Celebrating Being Different

Copyrighted by Lorna Tedder. Originally published in Third Degree Curves.

My meeting  with  my  new  mentor  went  quite  well. Among many other things, we were able to decipher this lifetime’s purpose, with a tiny bit of tweaking yet to come:

The Long-Awaited Honest-to-God Secret to Being Happy

My life’s purpose is to celebrate being different by connecting with the energies around me and sharing my experiences with others.

This resonated  on many  levels,  absolutely  fitting  in with my  writing  / publishing / speaking  / consulting/ learning /teaching plans of the future and my career transition, and there was yet another epiphany.  During this process, it became so clear to me that sharing my feelings and experiences with others (giving and receiving sharing) is extremely  important to me. Duh.  The experience  of connecting and sharing—not  so much teaching as sharing, yes—is vital in my relationships and in anything fulfilling I do. So is being accepted and cherished for my being different.

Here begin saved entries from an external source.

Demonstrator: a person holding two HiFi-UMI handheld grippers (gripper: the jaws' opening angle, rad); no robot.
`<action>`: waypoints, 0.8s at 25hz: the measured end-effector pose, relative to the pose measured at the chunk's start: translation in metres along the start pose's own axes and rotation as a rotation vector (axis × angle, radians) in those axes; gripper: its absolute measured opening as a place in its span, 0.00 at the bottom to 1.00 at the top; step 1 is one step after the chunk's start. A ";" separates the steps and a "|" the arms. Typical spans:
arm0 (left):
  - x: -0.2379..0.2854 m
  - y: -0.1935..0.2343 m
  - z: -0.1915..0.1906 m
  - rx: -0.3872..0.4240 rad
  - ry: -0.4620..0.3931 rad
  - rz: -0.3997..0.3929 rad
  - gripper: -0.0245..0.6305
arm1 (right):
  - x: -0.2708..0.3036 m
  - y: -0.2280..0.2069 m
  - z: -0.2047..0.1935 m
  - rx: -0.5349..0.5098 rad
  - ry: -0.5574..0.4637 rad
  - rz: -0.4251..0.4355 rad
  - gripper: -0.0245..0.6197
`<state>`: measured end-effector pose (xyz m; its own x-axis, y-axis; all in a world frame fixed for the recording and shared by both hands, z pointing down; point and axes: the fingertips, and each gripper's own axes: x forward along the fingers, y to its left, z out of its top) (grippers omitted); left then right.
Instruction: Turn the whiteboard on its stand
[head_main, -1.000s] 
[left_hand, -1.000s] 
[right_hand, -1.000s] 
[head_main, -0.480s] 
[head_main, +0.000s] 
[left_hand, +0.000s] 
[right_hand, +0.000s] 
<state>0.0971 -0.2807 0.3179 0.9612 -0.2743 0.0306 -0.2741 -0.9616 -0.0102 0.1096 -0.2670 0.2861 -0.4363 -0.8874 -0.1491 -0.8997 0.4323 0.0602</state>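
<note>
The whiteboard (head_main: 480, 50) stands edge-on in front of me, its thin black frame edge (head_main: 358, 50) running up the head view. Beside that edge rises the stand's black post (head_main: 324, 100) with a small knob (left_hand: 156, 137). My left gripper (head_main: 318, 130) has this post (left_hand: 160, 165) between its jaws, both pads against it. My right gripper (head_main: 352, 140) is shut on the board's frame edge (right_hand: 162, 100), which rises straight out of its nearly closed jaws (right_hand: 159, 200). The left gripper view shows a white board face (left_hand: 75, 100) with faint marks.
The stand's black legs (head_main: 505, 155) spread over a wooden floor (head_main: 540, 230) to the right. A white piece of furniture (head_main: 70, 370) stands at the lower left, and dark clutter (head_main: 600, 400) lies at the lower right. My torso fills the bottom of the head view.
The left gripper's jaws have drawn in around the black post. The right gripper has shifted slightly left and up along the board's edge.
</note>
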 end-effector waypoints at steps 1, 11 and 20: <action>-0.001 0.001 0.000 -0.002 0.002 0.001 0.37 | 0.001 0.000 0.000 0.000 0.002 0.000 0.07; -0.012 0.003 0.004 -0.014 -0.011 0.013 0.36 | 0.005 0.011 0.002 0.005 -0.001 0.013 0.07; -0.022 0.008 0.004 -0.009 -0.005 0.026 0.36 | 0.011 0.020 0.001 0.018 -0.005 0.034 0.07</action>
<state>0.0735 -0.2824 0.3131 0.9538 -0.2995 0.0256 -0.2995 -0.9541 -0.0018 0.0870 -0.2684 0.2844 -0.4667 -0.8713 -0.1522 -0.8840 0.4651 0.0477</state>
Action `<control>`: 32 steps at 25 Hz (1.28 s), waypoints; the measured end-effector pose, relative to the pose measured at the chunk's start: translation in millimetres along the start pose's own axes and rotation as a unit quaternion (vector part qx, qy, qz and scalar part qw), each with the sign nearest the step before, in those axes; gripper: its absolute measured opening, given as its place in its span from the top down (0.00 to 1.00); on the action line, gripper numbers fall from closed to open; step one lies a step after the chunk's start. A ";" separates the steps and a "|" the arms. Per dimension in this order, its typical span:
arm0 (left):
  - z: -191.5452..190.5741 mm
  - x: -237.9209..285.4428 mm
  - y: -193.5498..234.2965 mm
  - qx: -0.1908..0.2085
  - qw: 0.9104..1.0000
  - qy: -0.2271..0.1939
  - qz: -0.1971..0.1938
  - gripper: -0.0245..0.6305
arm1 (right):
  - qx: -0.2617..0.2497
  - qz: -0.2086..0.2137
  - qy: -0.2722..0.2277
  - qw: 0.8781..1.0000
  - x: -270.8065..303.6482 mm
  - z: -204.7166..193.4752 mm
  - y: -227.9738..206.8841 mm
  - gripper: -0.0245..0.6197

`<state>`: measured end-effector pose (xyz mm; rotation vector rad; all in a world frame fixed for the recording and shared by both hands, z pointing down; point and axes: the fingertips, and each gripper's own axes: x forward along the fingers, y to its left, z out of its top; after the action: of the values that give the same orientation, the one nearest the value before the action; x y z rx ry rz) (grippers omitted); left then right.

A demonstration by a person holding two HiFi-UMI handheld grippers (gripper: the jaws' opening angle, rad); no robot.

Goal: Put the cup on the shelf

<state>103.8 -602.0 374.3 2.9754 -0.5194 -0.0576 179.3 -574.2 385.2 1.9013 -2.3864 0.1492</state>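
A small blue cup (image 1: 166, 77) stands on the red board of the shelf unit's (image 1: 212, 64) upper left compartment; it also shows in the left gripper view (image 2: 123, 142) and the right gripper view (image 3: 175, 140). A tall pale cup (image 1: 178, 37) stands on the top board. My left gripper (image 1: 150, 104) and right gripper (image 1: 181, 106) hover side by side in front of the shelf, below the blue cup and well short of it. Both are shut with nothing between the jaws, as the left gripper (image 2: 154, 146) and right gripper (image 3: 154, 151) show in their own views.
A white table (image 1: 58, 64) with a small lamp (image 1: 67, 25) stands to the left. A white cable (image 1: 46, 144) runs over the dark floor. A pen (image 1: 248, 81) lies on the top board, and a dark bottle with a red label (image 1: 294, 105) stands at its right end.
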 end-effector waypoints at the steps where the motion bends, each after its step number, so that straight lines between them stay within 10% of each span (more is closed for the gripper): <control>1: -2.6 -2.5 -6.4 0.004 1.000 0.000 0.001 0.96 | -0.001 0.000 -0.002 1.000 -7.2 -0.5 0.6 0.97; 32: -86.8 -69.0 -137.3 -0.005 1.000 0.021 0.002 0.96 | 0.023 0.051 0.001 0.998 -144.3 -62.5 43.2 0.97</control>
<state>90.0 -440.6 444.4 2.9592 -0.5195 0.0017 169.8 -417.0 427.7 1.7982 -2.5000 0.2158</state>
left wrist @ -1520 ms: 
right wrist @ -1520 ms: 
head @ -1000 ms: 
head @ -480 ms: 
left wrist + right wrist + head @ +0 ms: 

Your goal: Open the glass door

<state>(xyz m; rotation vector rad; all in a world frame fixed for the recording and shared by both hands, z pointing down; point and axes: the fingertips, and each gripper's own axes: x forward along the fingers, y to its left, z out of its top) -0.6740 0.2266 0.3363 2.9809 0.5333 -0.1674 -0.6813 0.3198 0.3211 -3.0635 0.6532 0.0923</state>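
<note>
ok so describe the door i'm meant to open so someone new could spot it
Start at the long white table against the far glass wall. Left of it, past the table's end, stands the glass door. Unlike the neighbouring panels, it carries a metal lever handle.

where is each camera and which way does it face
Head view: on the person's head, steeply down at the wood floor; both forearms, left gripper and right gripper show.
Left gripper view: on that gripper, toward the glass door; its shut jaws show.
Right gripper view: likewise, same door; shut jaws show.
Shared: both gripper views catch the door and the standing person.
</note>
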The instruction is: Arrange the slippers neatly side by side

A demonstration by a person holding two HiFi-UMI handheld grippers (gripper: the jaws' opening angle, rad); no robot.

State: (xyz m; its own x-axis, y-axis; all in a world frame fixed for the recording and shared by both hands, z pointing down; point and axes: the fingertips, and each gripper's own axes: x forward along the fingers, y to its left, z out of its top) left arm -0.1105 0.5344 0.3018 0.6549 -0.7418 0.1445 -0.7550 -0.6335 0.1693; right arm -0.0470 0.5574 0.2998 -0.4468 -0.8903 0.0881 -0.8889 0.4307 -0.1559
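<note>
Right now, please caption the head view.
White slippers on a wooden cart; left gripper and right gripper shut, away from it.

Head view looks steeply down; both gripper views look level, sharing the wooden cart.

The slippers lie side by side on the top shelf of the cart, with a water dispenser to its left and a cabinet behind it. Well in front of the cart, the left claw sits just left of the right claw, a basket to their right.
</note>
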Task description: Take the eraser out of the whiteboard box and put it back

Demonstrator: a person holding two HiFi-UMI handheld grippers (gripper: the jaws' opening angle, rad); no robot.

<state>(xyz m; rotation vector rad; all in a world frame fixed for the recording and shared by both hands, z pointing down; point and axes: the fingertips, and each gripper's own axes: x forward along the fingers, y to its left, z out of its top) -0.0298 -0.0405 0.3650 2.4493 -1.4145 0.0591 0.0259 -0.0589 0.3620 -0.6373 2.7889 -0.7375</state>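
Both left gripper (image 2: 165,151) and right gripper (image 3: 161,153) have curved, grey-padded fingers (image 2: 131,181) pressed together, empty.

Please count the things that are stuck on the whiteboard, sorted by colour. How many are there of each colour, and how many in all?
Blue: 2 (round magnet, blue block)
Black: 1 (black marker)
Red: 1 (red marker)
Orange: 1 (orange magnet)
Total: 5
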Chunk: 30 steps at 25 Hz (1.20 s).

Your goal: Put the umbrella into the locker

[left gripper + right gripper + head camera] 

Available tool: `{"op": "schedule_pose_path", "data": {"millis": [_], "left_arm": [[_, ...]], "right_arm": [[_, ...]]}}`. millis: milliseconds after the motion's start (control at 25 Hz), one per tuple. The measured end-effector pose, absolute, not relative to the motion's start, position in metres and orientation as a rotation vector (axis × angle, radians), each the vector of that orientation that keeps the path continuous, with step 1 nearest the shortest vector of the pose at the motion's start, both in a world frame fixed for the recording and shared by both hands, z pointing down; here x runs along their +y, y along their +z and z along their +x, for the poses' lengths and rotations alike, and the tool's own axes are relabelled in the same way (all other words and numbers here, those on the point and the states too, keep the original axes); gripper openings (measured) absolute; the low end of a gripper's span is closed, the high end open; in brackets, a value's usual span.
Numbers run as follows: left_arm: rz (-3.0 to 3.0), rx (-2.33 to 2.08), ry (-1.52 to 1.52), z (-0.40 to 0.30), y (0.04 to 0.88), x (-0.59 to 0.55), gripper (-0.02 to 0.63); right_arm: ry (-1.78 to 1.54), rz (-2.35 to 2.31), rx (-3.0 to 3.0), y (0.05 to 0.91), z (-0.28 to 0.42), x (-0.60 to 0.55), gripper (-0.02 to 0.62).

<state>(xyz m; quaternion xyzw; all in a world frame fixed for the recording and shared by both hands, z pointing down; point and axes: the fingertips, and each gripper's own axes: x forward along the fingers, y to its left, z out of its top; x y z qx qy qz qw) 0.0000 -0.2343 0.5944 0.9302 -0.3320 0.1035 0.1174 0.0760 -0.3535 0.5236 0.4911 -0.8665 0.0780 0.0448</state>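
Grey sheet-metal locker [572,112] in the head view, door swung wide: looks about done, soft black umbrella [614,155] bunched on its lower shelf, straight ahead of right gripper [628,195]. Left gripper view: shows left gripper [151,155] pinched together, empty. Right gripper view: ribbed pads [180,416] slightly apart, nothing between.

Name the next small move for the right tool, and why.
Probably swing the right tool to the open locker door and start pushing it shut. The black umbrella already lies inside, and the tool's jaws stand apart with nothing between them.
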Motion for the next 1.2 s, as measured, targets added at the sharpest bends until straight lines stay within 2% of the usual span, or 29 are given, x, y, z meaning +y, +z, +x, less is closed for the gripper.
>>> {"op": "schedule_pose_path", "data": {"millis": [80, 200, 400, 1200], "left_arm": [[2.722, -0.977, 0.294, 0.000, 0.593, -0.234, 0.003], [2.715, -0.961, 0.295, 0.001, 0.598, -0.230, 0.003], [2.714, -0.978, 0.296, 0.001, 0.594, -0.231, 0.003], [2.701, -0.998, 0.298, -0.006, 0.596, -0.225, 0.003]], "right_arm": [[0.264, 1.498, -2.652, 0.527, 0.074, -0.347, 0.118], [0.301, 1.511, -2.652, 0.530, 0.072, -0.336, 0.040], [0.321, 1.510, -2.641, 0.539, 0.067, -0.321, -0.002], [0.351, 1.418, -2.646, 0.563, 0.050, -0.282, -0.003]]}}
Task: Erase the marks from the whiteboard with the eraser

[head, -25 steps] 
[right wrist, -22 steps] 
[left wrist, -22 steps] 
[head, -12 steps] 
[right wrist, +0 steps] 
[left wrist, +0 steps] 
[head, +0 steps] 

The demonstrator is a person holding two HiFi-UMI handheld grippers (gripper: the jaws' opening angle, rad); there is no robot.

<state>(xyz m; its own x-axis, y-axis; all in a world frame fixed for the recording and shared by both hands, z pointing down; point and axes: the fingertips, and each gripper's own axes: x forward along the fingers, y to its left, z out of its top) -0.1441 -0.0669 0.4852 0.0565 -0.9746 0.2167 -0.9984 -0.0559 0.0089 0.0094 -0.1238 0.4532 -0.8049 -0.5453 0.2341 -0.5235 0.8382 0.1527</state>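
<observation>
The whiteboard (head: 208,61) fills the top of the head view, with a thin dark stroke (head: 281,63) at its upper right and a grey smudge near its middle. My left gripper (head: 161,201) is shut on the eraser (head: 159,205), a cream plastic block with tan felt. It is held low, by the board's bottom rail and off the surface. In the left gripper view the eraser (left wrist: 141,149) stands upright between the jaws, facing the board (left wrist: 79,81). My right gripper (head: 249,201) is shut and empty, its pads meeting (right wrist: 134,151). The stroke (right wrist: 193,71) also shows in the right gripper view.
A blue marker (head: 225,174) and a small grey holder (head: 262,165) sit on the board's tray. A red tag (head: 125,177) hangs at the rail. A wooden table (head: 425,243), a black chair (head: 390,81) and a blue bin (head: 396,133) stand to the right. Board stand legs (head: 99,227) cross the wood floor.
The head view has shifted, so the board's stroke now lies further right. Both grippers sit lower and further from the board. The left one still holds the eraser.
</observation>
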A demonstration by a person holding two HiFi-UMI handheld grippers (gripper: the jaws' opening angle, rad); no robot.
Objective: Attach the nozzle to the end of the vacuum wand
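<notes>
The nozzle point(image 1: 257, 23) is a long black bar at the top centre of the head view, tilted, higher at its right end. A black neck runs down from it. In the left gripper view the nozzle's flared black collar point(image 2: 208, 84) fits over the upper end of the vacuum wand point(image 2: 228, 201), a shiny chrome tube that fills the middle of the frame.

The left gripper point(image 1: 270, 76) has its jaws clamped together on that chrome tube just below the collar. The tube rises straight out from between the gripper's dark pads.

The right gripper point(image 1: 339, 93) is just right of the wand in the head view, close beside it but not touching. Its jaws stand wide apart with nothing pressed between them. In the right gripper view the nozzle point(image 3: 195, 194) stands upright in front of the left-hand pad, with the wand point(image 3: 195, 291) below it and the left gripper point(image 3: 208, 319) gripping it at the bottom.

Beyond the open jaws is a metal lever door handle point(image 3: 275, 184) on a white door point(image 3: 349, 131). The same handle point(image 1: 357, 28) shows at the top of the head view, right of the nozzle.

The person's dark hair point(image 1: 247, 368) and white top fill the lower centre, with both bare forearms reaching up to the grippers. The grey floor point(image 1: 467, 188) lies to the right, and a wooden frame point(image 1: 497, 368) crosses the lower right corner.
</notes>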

That level of sharing was missing in my marriage. So was the acceptance of me being me. No wonder things were so hard sometimes.

No wonder, when I feel cut off and not able to share with friends what’s important to me, do I feel wounded and  unappreciated.  The sharing and the acceptance  are fundamental to me. The same with my job. It’s why I’ve often given away so much, sometimes too much. I love to share what’s happened to me, but I love, too, to be  on the receiving end of hearing  about  others’  experiences, especially when we’ve formed a connection, a bond.

And when I bond, I tend to accept flaws and foibles and quirks,  up to the point of a loss of integrity, and I, too, want to be accepted right along with all my flaws and foibles and quirks.

The thing I like best about this life purpose statement is                its           anchor: celebrate             being   different.               I’ve                  been “different” all my life, painfully so, and often very alone in it, especially in a small town in the Bible Belt. But not just to be different or accept that I’m different but to celebrate it.

And that’s probably my greatest joy in a relationship: when  someone celebrates—not  accepts or tolerates, but celebrates—that I’m different.